При всей ее жестокости эта ночь по отношению к Михаилу была известной заботливостью судьбы. Конечно, протрезвление наступило скорей обычного, подогнанное всей важностью часа. Водевильная слава не сочеталась с естественной торжественностью красного клейстера. Смерть требовала иной настроенности. Она превращала недавние голоса триумфа в отвратительное мяукание вербных гармошек. Ее немота была настолько выразительной, что слух терялся среди беззвучности пространства. Протрезвление произошло внезапно, во всей его полноте. На Михаиле еще значились сапоги, но он был внутренне гол чудовищной голизной белого, комнатного, несчастного тела, среди сложности и нагроможденности вещей, мыслей, дел, которая пугает нас в операционном зале. Но ведь протрезвление все равно должно было прийти, раньше или позже, только измельченное, чтобы замучить этого самолюбивого человека всеми деталями глупейшего положения, стыдом перед собой, перед пьяными ценителями из «кружка», даже перед стоявшими на столиках бутылками. Оно все равно должно было завершиться встречей с серыми глазами брата, видавшими и приход и нелепые прыжки, фарсовый экстаз самодовольного наивца. Тогда мы вправе говорить о заботливости судьбы, сделавшей это протрезвление не провалом в слезливые трущобы раскаяния, но подъемом на еще неизвестные Михаилу высоты.

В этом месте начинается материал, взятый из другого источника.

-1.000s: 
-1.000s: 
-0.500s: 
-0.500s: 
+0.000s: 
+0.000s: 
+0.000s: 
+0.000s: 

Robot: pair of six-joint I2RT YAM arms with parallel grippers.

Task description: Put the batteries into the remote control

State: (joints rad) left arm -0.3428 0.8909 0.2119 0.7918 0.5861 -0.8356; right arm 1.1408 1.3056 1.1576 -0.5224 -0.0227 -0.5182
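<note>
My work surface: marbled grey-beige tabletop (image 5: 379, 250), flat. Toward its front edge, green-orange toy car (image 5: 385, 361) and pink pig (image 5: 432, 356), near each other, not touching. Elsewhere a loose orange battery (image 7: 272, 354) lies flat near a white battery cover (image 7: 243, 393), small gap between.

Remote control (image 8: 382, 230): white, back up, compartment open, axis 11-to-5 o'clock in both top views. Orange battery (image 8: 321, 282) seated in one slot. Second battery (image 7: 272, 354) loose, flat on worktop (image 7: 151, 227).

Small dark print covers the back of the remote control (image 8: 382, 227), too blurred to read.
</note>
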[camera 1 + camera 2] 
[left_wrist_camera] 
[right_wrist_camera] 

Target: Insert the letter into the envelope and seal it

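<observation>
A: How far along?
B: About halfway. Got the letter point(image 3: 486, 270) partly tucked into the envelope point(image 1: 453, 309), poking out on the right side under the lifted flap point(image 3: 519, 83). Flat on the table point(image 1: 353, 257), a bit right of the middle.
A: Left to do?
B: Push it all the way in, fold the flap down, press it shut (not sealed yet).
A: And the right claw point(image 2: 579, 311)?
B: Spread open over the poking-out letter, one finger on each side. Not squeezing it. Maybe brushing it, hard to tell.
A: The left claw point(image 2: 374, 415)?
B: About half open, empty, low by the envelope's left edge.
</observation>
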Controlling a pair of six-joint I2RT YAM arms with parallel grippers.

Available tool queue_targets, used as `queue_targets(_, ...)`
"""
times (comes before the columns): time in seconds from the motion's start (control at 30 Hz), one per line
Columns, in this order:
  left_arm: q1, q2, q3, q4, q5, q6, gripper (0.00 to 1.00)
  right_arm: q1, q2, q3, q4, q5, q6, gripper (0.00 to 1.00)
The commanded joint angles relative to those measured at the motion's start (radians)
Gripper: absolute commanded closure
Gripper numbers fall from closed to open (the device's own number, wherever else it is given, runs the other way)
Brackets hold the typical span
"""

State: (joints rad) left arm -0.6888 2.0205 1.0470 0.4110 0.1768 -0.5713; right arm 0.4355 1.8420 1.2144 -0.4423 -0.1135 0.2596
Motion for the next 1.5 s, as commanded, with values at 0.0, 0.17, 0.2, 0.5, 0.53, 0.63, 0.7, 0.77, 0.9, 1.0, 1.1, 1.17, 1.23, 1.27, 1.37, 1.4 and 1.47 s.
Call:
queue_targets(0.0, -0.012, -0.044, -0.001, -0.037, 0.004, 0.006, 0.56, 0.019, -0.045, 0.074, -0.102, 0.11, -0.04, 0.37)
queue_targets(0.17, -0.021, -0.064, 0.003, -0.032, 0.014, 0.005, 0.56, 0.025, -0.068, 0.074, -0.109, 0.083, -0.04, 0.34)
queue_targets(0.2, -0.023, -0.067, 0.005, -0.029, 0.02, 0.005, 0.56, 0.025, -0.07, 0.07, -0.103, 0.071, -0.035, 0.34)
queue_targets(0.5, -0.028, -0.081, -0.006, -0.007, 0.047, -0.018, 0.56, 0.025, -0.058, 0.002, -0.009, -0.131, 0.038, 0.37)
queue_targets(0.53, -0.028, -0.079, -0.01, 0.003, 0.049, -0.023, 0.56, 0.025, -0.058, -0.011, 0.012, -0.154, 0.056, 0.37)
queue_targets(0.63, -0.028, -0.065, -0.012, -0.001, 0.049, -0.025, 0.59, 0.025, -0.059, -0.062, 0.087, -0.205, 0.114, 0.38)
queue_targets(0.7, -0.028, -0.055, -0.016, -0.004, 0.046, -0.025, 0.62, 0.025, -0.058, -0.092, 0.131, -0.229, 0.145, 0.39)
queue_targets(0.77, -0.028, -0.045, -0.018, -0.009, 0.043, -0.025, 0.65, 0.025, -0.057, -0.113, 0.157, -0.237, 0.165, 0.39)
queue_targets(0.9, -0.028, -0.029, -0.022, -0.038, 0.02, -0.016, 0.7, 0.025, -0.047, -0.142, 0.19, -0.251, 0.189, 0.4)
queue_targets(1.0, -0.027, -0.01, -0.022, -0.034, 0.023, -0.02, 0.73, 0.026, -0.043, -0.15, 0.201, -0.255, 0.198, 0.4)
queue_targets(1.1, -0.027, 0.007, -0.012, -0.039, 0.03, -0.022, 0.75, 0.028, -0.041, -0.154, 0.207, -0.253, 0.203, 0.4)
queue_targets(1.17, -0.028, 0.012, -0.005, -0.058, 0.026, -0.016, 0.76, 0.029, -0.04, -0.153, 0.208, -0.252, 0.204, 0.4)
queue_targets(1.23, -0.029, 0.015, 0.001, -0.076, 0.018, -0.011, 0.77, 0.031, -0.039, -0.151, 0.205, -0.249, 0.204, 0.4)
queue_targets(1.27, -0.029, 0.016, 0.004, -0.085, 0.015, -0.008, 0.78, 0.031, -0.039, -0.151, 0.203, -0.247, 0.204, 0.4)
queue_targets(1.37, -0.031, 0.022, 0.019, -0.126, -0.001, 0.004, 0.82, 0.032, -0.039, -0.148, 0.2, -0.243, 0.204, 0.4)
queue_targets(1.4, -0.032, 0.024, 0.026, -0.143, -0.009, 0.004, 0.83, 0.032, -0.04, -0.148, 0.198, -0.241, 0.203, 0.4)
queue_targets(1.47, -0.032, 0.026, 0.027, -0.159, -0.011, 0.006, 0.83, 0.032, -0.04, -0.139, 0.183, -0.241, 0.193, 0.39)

Одно мгновение он болезненно вздрогнул, припомнив эстраду «кружка» и себя на ней. Бородач, который принял эту дрожь за особенную меткость своего кулака, удовлетворенно ухмыльнулся. Но быстро мысли Михаила перешли к иному, большему. Его спасал масштаб состояния, спешка нескончаемых мыслей, импрессионистические наброски вместо вырисованной картины, а главное, неожиданный взрыв всех запасов человеческой нежности, никак не сумевшей проявиться в его жизни, если не считать нескольких заспанных снов, да еще, пожалуй, окраски глаз.
Эта нежность шла теперь к тому человеку, которого, как ему казалось прежде, он ненавидел: к Артему. Михаил в умилении вспомнил мохнатость ресниц, смягчающих металлическую волю глаз. Он вспомнил, как Тема когда-то клал ему на хлеб остатки сливового повидла, сам облизываясь и выдавая свое желание отведать лакомство только страстностью вопросов:
– Что, вкусно?
Михаил слышал слова, сказанные этой ночью: «Жаль мне тебя». Он отдавался этой жалости Артема, заполнявшей комнату присутствием той, которую зовут все смертники, будь то среди досок, шлюпок и арктических льдов или на заплеванных полах тюремных камер.